Ngiiiiiiiiiingggg…nguuuuuuuuuunggg...
Jerit speaker
mesjid itu nyaring dan mengerikan, bukti kongkrit kalau gharinnya masih
amatiran. Seketika itu juga Kartini, untuk beberapa saat, merasakan pening di
kepalanya. Meski begitu dia tetap melorot turun dari dipan beralas karpet tipis
yang telah sepuluh tahun belakangan menjadi pembaringannya.
Hati-hati dia
menyalakan lampu minyak agar suaminya tidak terjaga.
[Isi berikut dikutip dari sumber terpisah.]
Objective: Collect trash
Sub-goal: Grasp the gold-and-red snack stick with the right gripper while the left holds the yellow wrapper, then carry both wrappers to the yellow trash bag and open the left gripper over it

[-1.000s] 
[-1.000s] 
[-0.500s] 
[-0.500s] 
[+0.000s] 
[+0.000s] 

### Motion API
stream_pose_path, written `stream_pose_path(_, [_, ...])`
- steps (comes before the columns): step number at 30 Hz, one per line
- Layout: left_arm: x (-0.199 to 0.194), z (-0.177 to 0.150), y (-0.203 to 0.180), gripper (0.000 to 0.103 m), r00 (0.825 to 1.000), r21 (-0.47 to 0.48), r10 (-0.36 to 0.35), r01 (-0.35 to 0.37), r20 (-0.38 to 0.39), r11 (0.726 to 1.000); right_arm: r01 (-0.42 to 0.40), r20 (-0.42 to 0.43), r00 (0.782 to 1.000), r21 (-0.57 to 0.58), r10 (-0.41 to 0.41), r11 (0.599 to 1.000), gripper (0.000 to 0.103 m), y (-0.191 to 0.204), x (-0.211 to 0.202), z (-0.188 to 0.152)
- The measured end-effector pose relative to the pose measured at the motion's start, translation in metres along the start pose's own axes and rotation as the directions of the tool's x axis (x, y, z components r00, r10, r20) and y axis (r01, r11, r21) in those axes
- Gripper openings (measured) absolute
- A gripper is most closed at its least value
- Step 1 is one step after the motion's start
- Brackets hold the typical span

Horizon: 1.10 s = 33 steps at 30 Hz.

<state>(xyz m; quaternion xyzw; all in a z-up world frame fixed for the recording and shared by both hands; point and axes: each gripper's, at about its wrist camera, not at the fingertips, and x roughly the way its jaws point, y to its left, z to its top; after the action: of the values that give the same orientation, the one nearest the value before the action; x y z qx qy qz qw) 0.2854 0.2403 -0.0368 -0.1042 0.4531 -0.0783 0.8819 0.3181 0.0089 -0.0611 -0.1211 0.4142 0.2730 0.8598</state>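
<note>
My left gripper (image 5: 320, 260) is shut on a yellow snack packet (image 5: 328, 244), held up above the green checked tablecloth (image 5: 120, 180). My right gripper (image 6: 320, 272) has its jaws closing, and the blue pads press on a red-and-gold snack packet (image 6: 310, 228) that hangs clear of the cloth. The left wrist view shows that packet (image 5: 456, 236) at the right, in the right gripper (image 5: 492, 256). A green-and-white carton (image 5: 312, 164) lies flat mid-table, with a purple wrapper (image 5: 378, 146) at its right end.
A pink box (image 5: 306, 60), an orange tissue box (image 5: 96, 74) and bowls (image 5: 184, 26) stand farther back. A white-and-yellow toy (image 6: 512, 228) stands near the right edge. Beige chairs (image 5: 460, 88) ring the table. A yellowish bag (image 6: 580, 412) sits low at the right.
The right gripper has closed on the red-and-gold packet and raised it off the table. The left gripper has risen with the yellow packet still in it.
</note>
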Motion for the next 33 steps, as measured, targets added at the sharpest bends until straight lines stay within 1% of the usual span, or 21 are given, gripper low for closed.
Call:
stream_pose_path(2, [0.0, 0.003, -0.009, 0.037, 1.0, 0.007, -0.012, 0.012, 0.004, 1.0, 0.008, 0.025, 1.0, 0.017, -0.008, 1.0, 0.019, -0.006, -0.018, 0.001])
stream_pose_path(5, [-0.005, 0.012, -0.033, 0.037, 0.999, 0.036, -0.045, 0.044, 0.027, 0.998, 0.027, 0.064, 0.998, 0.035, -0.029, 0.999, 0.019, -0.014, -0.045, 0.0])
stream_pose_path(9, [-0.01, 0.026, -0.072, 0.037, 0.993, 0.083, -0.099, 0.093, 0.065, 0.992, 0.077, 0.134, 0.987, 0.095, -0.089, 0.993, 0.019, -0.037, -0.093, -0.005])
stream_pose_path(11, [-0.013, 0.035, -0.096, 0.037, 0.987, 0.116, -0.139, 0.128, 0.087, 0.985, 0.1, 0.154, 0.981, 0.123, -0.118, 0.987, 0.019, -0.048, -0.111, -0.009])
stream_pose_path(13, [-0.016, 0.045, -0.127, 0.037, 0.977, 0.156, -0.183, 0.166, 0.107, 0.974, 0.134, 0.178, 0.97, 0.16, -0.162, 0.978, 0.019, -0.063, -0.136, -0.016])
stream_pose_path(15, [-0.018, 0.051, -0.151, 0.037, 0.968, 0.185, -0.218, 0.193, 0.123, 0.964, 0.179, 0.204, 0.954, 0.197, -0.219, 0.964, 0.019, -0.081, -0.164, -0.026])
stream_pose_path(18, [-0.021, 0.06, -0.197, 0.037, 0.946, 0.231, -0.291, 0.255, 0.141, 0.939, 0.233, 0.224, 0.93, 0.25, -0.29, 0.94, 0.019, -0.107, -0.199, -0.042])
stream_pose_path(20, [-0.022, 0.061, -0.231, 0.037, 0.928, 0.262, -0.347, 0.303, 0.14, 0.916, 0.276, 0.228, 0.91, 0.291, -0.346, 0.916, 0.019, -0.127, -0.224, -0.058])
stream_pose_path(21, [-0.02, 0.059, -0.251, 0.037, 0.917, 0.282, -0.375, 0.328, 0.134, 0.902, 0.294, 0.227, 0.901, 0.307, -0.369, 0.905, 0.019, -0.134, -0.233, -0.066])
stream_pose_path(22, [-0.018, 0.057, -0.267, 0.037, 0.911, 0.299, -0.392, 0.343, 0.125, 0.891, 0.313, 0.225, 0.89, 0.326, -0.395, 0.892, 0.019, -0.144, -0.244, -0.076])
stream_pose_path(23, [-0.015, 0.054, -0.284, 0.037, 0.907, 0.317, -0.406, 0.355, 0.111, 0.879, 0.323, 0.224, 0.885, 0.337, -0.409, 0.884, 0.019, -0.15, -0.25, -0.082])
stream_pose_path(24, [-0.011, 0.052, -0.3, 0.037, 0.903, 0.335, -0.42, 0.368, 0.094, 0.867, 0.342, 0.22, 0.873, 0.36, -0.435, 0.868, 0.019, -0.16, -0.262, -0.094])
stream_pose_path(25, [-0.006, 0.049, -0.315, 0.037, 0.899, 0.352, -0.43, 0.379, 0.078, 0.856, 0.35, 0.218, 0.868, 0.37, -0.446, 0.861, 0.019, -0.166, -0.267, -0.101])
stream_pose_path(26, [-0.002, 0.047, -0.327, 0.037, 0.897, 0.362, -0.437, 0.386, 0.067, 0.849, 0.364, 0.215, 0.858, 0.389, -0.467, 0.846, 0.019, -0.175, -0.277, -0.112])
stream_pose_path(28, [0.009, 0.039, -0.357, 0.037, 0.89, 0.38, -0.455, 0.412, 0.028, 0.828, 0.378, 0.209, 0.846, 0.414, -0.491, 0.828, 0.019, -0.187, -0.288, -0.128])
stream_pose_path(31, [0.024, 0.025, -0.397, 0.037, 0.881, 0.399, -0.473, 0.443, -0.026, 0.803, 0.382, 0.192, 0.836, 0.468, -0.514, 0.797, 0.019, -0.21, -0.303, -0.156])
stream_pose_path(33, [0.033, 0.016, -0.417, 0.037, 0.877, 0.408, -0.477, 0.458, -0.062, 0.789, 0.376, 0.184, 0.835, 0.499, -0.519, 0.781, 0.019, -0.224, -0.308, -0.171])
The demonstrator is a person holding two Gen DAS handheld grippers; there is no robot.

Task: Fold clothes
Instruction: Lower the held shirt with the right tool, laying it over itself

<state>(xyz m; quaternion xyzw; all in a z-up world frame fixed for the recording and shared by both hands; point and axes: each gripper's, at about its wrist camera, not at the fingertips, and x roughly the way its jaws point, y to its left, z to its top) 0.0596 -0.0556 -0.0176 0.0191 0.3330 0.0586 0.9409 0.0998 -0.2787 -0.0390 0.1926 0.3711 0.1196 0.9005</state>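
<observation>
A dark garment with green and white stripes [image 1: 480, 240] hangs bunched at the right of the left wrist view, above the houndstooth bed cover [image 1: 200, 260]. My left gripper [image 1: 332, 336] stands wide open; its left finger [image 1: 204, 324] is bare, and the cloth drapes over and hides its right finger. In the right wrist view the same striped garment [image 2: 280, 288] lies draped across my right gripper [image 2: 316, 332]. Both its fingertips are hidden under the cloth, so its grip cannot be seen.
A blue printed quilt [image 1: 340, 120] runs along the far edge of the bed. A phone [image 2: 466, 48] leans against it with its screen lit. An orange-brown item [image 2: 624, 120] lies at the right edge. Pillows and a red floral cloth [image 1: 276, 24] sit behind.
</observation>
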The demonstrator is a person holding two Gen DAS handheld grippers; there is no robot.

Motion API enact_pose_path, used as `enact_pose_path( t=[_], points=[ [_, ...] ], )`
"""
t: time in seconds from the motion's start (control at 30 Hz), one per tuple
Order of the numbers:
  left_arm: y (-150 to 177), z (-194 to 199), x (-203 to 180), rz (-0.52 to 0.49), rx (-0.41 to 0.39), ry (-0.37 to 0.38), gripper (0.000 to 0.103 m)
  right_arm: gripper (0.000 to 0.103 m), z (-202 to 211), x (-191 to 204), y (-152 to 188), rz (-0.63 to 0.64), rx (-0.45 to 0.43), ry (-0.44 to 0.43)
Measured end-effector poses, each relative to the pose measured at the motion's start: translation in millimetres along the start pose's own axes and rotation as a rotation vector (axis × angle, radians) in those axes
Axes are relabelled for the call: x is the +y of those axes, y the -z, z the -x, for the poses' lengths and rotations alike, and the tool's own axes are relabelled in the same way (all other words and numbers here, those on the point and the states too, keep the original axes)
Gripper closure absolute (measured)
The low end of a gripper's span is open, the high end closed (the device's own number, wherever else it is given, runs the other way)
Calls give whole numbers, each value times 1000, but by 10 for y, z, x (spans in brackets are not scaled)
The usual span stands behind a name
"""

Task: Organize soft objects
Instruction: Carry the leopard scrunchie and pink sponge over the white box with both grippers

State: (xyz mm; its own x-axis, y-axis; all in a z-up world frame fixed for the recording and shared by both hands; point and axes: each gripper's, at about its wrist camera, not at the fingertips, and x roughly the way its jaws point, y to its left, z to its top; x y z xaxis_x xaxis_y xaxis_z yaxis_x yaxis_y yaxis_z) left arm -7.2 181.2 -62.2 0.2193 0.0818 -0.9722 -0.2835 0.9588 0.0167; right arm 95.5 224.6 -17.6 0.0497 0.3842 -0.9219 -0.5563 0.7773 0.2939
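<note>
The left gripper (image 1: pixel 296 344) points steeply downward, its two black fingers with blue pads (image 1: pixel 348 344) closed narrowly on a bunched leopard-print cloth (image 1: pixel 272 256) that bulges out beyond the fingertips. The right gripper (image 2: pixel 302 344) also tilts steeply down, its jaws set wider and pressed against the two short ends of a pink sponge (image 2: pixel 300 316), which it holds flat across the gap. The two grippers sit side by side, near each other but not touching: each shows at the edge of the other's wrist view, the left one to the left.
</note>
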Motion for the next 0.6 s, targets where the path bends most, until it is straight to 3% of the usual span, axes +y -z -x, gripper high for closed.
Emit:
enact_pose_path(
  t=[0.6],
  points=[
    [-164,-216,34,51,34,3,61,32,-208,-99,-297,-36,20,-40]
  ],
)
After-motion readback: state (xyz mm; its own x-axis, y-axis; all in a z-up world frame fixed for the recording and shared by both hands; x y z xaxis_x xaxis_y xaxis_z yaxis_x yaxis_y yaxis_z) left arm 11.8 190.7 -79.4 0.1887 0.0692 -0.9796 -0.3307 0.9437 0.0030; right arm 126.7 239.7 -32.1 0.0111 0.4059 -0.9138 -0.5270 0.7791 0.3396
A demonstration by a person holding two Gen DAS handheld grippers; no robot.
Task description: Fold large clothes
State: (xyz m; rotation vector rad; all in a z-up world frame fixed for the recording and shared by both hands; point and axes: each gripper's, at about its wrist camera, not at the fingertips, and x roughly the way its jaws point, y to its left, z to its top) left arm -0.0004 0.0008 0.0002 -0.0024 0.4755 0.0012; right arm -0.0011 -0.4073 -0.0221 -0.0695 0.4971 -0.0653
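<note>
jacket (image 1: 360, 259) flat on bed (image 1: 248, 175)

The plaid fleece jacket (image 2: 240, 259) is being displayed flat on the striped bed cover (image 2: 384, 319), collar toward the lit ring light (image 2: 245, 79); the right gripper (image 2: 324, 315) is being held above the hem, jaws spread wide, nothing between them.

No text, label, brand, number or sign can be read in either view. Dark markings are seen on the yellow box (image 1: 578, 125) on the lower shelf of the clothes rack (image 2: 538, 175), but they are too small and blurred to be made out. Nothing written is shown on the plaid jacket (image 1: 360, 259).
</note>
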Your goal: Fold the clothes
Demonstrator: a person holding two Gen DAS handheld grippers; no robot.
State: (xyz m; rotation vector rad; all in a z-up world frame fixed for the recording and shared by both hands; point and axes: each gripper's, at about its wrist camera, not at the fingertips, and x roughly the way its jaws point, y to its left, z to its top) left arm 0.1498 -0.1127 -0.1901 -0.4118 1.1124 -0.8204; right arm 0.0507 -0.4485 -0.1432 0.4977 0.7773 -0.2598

Listrik rumah kontraknya
sudah dicabut sejak Manto dipecat tanpa pesangon, tepat enam bulan lalu. Untuk
menyambung hidup, mantan buruh pabrik seng itu hanya bisa mengumpulkan
gelas-gelas plastik dari tempat-tempat sampah dan menjualnya kepada juragan
pengumpul.
Kartini
mengangkat lampu minyak itu setinggi ketiak. Dia hendak ke belakang, tetapi
berhenti mendadak ketika cahaya lampu minyak itu, tanpa sengaja, menyinari
kepala suaminya. Lambat-lambat dia bergerak, memastikan kalau matanya belum
lamur.
“Ya, Tuhan.
Betapa cepatnya lelaki itu menua,” desah Kartini sedih. Marto tengah tertidur
nyenyak, mungkin keletihan, sambil mendukung puluhan uban di bagian atas
telinganya. Lekuk yang dalam kini menggaris di sepasang mata suaminya itu.